Task statement:
Your answer must hold only the lines below from the line containing "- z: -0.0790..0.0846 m" through the line containing "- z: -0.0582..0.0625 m", each reproduced exactly.

───── Dataset section

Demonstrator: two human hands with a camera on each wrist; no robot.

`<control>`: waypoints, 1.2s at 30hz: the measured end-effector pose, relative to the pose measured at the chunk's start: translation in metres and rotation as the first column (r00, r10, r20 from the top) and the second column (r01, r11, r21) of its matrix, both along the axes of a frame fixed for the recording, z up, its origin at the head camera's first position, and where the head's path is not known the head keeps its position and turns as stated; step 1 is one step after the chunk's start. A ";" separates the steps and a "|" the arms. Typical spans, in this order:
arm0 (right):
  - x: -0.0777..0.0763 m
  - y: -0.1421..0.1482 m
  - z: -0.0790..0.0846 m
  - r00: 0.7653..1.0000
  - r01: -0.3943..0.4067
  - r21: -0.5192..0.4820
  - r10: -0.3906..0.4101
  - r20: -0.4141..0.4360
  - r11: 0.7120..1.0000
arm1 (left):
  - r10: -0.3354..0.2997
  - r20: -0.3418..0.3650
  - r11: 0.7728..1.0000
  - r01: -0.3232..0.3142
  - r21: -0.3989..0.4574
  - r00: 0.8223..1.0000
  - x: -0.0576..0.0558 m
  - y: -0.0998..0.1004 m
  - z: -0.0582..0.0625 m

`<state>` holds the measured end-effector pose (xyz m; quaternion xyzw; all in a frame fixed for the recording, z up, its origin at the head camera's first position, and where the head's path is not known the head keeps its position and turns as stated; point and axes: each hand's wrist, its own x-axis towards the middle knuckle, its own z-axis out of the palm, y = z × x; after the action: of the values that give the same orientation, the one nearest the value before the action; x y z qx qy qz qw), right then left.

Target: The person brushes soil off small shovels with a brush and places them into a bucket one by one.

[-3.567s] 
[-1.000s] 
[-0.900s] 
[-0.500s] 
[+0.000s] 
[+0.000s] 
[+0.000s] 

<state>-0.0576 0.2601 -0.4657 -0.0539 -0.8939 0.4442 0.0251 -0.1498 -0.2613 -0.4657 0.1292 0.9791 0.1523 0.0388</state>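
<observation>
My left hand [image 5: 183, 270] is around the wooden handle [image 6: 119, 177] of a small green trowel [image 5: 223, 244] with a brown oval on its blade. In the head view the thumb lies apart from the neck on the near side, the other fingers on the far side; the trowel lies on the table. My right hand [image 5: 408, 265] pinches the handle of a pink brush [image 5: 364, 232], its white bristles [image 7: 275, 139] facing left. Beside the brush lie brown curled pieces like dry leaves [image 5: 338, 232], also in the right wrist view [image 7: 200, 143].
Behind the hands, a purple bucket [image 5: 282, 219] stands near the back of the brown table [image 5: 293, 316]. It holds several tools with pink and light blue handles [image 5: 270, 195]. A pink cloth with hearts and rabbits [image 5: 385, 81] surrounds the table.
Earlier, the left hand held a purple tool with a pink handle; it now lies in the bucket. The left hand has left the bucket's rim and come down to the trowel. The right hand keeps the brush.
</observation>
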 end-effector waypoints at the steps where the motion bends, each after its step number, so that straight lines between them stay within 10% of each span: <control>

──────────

Expected output:
  - z: -0.0790..0.0846 m
  - r00: 0.7653..1.0000
  - r01: -0.3943..0.4067
  - r21: -0.5192..0.4820
  - r10: -0.3906..0.4101
  - r20: -0.4141..0.4360
  - r11: 0.7120..1.0000
arm1 (left):
  - r10: -0.3354..0.2997
  - r20: -0.3418..0.3650
  - r11: 0.7728..1.0000
  - r01: -0.3232..0.3142
  - r21: -0.3989..0.4574
  - r00: 0.8223..1.0000
  - x: -0.0576..0.0558 m
  - y: -0.0998..0.1004 m
  - z: -0.0582..0.0625 m

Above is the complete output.